◆ **TASK ITEM**
Give back the lines below exactly, but do not include any pictures.
··········
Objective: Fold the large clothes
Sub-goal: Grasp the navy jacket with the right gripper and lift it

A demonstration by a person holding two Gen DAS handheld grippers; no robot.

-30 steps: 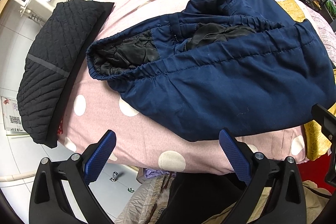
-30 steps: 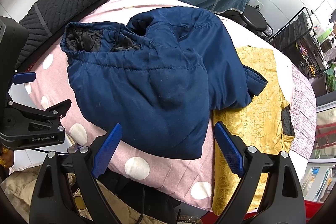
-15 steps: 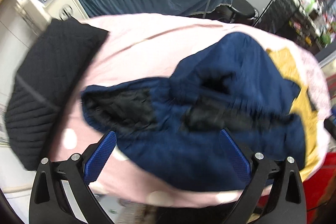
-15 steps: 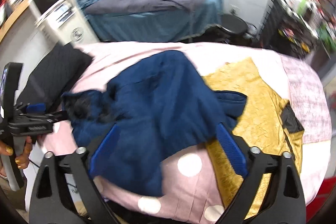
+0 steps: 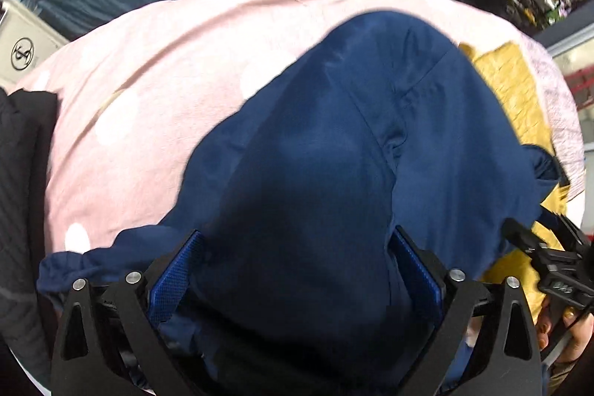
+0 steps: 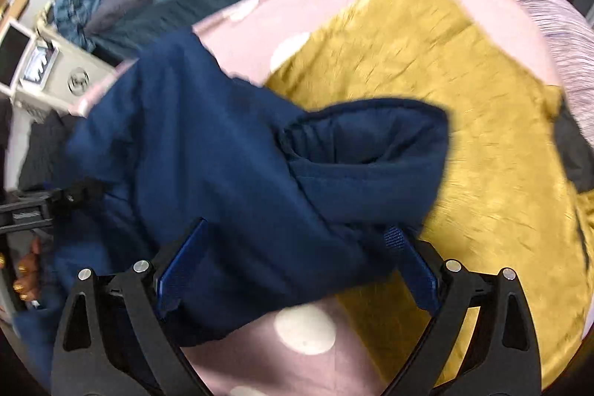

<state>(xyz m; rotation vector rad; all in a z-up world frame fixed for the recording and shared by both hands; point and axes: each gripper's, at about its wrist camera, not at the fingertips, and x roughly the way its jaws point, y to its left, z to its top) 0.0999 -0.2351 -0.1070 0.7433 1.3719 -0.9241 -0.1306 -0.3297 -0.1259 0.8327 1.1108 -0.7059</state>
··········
◆ **EXERCISE RESPONSE**
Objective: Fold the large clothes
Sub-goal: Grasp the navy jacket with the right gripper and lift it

A demonstration by a person holding two Gen DAS handheld grippers; no robot.

-30 steps: 
-30 steps: 
-15 steps: 
-15 steps: 
+0 steps: 
+0 steps: 

<state>(xyz m; rotation vector rad; all in a z-up world frame fixed for the recording and shared by both hands; point and axes: each gripper's, at about its wrist camera, not at the fingertips, and x roughly the way its jaws point, y to its left, z to its top) 0.0999 -0.2351 -0.1070 0.7433 1.3719 -0.9241 -0.1306 -0.3297 -0.1259 0.8327 1.1108 -0.7059</state>

The exercise has now been completed.